Enhancing grid stability through predictive control and fuzzy neural networks in flywheel energy storage systems integration.

  • Published In: International Journal of Modern Physics B: Condensed Matter Physics; Statistical Physics; Applied Physics, 2025, v. 39, n. 6. P. 1 1 of 3

  • Database: Academic Search Ultimate 2 of 3

  • Authored By: Lai, Hoa Thi Thanh; Trung, Hai Do; Lai, K. L.; Nguyen, Duc-Toan 3 of 3

Abstract

Renewable energy systems, exemplified by solar and wind power, are increasingly integrated into modern power grids to mitigate environmental impact and reduce reliance on fossil fuels. However, the inherent intermittency and unpredictability of renewable energy sources pose challenges to grid stability and reliability. Energy Storage Systems (ESS) offer a promising solution to address these challenges by smoothing out power fluctuations and ensuring a consistent power supply. Among various ESS technologies, Flywheel Energy Storage Systems (FESS) have emerged as a noteworthy contender due to their rapid response times, low operating costs, and extended lifespan. This paper focuses on investigating the operation of a novel unit comprising a solar power system integrated with a Flywheel Energy Storage System (PV-FESS). The aim is to develop an effective control algorithm utilizing adaptive fuzzy neural networks and model predictive control (ANFIS-MPC) to manage power fluctuations stemming from renewable energy sources within the grid. The proposed control strategy aims to optimize the operation of the PV-FESS system by dynamically adjusting the energy absorption or release of the flywheel to maintain grid stability. Simulation studies conducted using Matlab-Simulink/Simcape software validate the efficacy of the ANFIS-MPC algorithm in mitigating abnormal fluctuations from renewable energy sources. The results demonstrate that the PV-FESS system effectively balances power fluctuations, ensuring a stable and reliable power output to the grid. [ABSTRACT FROM AUTHOR]

Additional Information

  • Source:International Journal of Modern Physics B: Condensed Matter Physics; Statistical Physics; Applied Physics. 2025/03, Vol. 39, Issue 6, p1
  • Document Type:Article
  • Subject Area:Engineering
  • Publication Date:2025
  • ISSN:0217-9792
  • DOI:10.1142/S021797922540020X
  • Accession Number:183462707
  • Copyright Statement:Copyright of International Journal of Modern Physics B: Condensed Matter Physics; Statistical Physics; Applied Physics is the property of World Scientific Publishing Company and its content may not be copied or emailed to multiple sites without the copyright holder's express written permission.

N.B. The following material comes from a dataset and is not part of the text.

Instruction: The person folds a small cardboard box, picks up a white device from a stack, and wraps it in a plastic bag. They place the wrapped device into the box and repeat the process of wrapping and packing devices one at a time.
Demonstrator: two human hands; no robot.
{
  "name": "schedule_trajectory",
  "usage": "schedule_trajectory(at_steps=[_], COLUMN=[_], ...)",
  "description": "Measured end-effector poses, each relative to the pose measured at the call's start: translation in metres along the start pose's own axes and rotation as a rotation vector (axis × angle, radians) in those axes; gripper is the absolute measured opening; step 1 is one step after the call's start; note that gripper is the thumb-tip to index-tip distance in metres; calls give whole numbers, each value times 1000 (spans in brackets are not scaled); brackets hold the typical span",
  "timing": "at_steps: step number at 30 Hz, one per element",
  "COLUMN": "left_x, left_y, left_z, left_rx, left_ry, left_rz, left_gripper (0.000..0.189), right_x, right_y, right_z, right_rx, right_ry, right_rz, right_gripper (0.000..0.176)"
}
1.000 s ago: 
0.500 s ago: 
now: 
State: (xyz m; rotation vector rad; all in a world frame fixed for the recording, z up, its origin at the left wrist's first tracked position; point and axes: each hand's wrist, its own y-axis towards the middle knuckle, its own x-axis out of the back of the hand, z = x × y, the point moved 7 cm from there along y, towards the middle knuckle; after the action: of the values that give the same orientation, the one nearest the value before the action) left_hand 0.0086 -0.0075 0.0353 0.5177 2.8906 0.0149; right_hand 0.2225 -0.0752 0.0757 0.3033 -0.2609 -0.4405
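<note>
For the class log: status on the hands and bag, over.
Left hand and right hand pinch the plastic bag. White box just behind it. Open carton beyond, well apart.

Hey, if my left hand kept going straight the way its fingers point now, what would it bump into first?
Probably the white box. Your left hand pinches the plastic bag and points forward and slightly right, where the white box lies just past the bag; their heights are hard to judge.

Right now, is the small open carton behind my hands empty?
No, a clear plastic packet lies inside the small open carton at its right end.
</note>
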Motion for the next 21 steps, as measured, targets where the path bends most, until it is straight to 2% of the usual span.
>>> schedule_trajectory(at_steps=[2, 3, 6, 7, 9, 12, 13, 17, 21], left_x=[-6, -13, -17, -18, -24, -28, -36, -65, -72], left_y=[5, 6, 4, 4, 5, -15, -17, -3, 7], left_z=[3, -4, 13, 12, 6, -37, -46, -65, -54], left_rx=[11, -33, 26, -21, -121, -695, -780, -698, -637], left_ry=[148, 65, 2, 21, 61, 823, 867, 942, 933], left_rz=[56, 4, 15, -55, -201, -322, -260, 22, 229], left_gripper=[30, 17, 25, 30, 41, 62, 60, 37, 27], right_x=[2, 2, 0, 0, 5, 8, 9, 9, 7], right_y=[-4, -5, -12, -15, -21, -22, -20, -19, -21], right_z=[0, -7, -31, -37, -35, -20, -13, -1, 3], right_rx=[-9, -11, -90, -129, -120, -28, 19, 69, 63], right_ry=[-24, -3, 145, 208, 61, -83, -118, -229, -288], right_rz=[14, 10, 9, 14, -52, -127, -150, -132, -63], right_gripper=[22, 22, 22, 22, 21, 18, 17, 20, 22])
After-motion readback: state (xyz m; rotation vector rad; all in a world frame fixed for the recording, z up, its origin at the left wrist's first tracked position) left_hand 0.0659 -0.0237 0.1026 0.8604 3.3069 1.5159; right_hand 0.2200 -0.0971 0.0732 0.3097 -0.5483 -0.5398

Additionally, content may not be used with any artificial intelligence tools or machine learning technologies. However, users may print, download, or email articles for individual use. This abstract may be abridged. No warranty is given about the accuracy of the copy. Users should refer to the original published version of the material for the full abstract. (Copyright applies to all Abstracts.)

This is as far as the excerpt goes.